A Chick-fil-A restaurant in North Carolina has decided to end its "volunteer" program, according to Chick-fil-A corporate. (Mandel Nagan/AFP via Getty Images)

(NEXSTAR) – The operators of a Chick-fil-A restaurant in Hendersonville, North Carolina, have ended a controversial program in which they solicited “volunteers” to work the drive-thru in exchange for chicken sandwiches.

The restaurant had issued the offer last week in a now-deleted post on Facebook.


“We are looking for volunteers for our new Drive Thru Express!” read the post. “Earn 5 free entrees per shift (1 hr) worked. Message us for details.”

Despite deleting the post, the restaurant’s Facebook page was soon inundated with critical comments.

“Glad to see you deleted the highly illegal volunteer post,” wrote one user under one of the restaurant’s unrelated Facebook posts. “Pay workers money not chicken.”

“So, if the chicken sandwich is the standard wage for your volunteers, then what are the potato chips and cookie? Quarterly bonuses, maybe?” another wrote.

A manager at the restaurant reportedly told a reporter for Vice that the idea behind the post was to “establish a relationship with the community.”

“We get people all the time that want to be a part of what we’re doing. This is designed to be an opportunity for that,” the manager said, according to Vice.

When contacted by phone, a different manager at the Hendersonville restaurant gave Nexstar the number for the company’s corporate public relations department. A spokesperson for the company declined to issue a statement.

A representative for Chick-fil-A, however, confirmed to Business Insider that the Hendersonville location was no longer offering the volunteer program, which was not endorsed by the company.

The North Carolina Department of Labor, meanwhile, had received “multiple inquiries” about this program, public information officer Erin Wilson of the NCDOL confirmed to Nexstar. The incident is not currently under investigation by the department, because the NCDOL does not have “any jurisdiction over volunteers, or situations where there isn’t an employer-employee relationship,” according to a statement Wilson provided.
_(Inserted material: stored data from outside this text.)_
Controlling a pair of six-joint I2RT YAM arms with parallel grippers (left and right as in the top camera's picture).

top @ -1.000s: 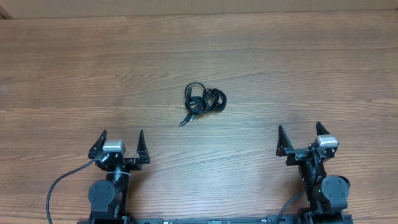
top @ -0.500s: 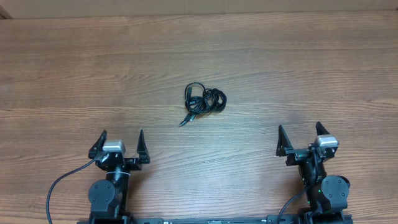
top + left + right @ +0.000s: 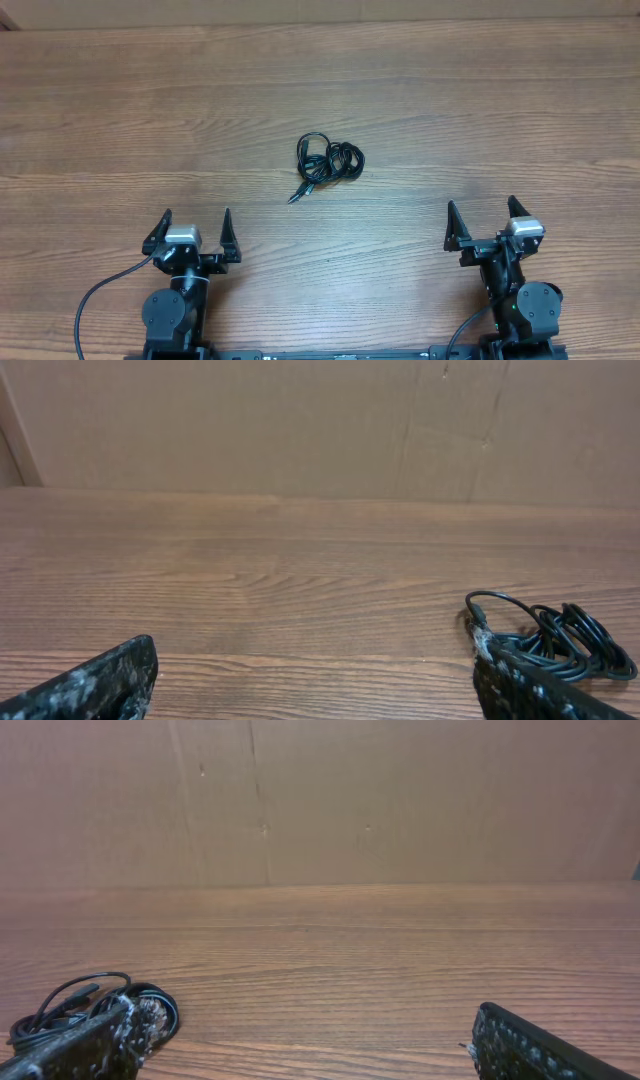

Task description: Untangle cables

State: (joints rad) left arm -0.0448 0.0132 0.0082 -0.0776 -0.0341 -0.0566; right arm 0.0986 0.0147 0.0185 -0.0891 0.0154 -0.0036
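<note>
Zero movement to report over the last second. We hold the overhead view against the two before it and every item sits exactly where it was, so the untangling has not begun.

The wooden tabletop (image 3: pixel 500 100) fills the scene, bare apart from one bundle, and a plain brown wall (image 3: pixel 300 430) closes off its far edge in the wrist views.

At the near edge the left hand (image 3: pixel 196 214) is parked with its fingers spread wide and nothing between them. The right hand (image 3: pixel 481 204) mirrors it, released and empty.

The cables (image 3: pixel 328 163) lie between the two hands and further out, near the middle of the tabletop and well apart from both. We see a small knot of thin black loops with a plug end (image 3: pixel 296 197) trailing towards the left hand's side. The left wrist camera catches the bundle (image 3: pixel 560 635) low on its right, and the right wrist camera has it (image 3: pixel 90 1005) low on its left.

Nothing stands in the way of either reach. We judge the real obstacle to be the knot itself, since the loops overlap too tightly for us to tell which strand runs where.
</note>
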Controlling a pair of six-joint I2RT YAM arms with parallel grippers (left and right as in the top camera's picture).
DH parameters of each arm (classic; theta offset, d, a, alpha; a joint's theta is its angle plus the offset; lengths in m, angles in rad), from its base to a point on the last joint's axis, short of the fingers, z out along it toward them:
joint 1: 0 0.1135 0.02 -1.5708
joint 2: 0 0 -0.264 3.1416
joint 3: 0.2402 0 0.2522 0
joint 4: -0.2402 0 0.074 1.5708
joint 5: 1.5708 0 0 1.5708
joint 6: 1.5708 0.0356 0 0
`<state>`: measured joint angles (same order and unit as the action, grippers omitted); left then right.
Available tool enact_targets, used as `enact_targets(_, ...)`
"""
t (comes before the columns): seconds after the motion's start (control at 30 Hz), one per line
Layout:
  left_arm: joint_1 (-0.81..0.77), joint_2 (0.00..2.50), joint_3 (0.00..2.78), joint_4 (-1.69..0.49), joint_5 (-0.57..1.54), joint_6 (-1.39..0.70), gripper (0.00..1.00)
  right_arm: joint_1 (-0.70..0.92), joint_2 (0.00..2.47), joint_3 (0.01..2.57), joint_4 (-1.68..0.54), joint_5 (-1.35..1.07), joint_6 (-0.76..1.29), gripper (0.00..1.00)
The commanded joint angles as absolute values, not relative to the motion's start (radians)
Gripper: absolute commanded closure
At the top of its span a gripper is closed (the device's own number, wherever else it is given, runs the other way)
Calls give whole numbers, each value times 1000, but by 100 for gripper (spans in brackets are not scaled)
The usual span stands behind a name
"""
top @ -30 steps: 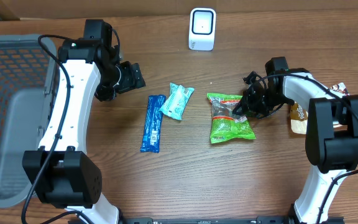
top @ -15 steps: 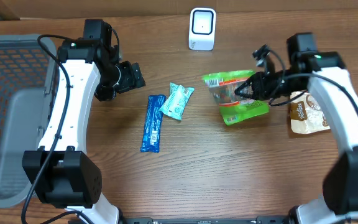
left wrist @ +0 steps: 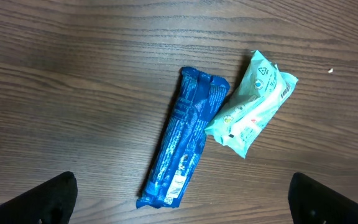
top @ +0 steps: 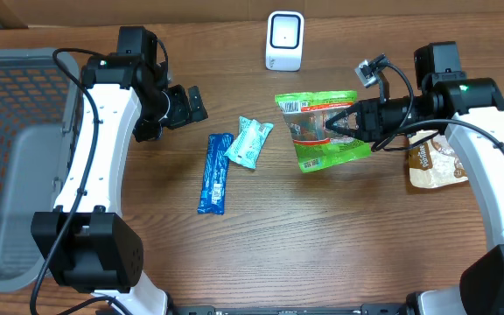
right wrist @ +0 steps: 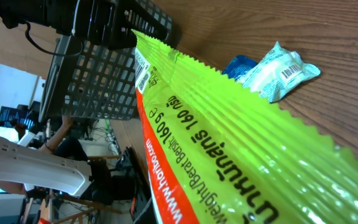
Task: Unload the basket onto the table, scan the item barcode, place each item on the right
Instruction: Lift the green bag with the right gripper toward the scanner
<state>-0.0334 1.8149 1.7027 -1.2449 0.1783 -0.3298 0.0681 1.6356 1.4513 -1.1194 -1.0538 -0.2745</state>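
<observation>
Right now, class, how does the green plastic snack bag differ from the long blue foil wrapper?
The green plastic snack bag is held up by the right claw; the long blue foil wrapper lies on the wooden table. The bag is wide, the wrapper narrow. Both are sealed packets.

1. I see the scanner point(top: 284, 40) at the tabletop's point(top: 261, 245) far edge, near the middle.
2. The basket point(top: 16, 131) sits at the far left.
3. The long wrapper point(top: 214, 172) lies mid-tabletop, with the small packet point(top: 249, 142) touching its far end on the right.
4. The snack bag point(top: 319, 129) is right of those, in the right pincer point(top: 344, 122); the pouch point(top: 433, 162) lies further right.
</observation>
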Motion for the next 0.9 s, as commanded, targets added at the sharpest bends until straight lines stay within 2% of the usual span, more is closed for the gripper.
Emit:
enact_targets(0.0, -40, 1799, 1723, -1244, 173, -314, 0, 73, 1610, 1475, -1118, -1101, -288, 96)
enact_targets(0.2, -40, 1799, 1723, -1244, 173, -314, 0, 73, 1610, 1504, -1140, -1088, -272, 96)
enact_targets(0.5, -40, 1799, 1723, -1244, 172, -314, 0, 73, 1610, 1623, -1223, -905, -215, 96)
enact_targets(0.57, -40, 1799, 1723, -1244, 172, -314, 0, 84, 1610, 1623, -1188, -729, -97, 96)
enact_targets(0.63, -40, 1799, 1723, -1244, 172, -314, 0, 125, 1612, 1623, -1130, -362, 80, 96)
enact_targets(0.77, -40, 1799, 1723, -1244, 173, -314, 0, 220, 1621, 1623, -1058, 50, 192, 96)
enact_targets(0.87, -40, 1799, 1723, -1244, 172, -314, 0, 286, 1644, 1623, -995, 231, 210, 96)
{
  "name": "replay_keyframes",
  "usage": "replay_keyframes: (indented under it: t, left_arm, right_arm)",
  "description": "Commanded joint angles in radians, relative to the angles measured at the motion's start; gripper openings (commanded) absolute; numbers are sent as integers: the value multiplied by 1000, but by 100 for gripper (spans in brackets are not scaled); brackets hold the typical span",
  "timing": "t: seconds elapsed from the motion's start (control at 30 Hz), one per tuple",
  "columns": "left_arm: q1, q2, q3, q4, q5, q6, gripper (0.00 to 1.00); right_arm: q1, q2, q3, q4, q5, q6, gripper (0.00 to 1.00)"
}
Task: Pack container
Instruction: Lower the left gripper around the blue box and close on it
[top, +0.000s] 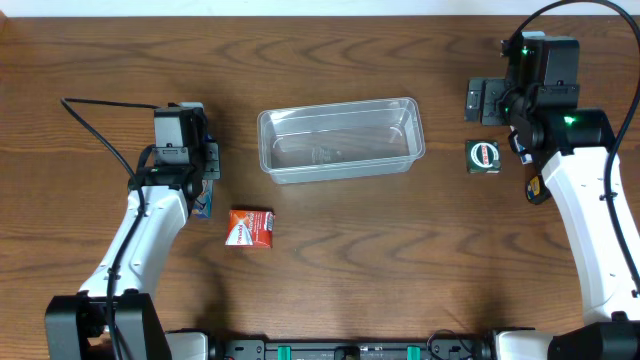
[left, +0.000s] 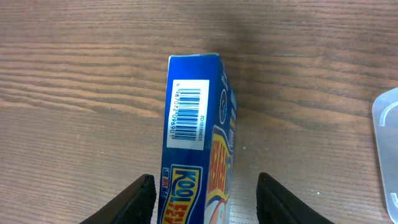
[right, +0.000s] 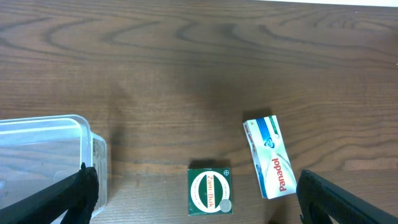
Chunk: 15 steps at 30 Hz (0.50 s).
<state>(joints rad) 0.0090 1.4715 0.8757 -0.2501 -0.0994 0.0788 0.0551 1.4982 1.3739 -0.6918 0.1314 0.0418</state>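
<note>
The clear, see-through container (top: 340, 140) lies in the middle of the table with nothing in it; its corner shows in the left wrist view (left: 388, 143) and its end in the right wrist view (right: 43, 155). My left gripper (left: 205, 180) straddles a blue Kool Fever box (left: 196, 124) standing on its long edge, with a narrow gap at the left finger (left: 140, 199) and a wider one at the right, so it is open. In the overhead view this gripper (top: 205, 188) is left of the container. My right gripper (top: 487, 100) hangs wide open, holding nothing.
A red-orange box (top: 250, 228) lies in front of the container's left end. A green Zam-Buk box (right: 209, 191) and a white Panadol box (right: 269, 157) lie on the table to the right of the container, below the right gripper.
</note>
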Motion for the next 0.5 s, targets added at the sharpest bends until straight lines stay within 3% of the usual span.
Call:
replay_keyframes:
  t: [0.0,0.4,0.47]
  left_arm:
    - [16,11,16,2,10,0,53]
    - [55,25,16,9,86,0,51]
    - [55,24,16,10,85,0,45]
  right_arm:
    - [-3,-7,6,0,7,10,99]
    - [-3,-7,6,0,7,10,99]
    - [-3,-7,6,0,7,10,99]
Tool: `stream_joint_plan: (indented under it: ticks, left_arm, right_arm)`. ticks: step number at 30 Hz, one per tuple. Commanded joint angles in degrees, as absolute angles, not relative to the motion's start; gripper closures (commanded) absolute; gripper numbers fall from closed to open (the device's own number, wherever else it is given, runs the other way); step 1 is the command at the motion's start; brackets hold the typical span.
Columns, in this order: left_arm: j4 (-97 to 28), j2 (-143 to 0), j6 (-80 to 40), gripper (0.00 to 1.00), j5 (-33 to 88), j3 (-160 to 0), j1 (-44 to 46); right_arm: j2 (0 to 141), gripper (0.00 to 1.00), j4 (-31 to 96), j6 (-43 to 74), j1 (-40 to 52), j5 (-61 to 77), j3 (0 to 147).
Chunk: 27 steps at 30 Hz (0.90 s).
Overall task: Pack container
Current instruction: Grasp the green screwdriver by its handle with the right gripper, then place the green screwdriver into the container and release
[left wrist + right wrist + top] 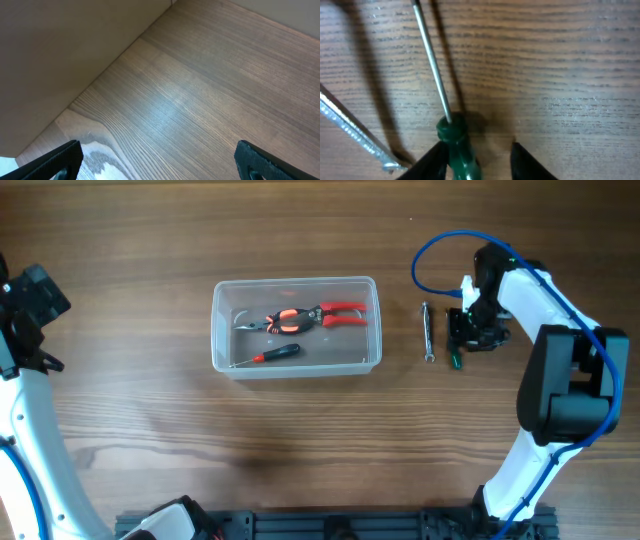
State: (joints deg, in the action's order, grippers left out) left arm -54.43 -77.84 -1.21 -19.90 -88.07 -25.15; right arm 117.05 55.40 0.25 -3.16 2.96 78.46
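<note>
The clear plastic container (295,281) stands left of the table's middle. It holds red-handled pliers (310,316) and a small red-and-black screwdriver (275,354). A green-handled screwdriver (456,142) lies on the table to the container's right; in the overhead view only its green end (455,361) shows under my right gripper (470,330). In the right wrist view the right gripper (477,149) is open with its fingers on either side of the green handle; the left finger touches it and the right finger stands apart. My left gripper (160,157) is open and empty over bare wood at the far left (35,295).
A slim silver metal tool (428,332) lies between the container and the right gripper; it also shows in the right wrist view (350,130), just left of the green screwdriver. The table's far edge meets a wall in the left wrist view.
</note>
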Motion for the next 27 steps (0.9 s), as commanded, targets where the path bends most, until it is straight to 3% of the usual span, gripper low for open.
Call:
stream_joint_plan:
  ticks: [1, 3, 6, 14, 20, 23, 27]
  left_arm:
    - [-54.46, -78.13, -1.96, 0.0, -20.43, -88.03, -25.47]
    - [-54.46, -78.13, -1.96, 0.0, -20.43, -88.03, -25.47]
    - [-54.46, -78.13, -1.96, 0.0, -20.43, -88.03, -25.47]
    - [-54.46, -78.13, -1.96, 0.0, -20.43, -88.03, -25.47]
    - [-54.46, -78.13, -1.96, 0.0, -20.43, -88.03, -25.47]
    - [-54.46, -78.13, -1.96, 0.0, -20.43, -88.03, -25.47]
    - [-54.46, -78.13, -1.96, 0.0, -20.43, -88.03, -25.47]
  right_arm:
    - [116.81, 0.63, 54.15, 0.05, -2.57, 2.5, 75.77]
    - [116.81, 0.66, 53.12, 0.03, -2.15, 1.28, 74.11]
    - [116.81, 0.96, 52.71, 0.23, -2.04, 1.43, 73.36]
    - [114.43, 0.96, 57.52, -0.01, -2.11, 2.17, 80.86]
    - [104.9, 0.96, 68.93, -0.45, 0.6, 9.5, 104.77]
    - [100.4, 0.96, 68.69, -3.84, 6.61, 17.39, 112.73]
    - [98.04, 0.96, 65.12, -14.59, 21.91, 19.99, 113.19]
Instead, the statement noted that the U.S. Department of Labor’s Fair Labor Standards Act (FLSA) “generally” prohibits a for-profit business from “labelling a worker as a ‘volunteer’” in order to sidestep any obligations “to pay the required wages if that individual performs work that benefits the for-profit entity.”

So far, the restaurant’s decision to end its “volunteer” program has done little to appease critics. As of Friday morning, commenters were still leaving messages on the location’s Facebook page. Several one-star reviews had also topped its Yelp listing.

“New low for a fast food chain, couldn’t believe the manager actually defended this tactic,” reads one of the reviews. “Should ask him if he’d be willing to give up his salary in lieu of food.”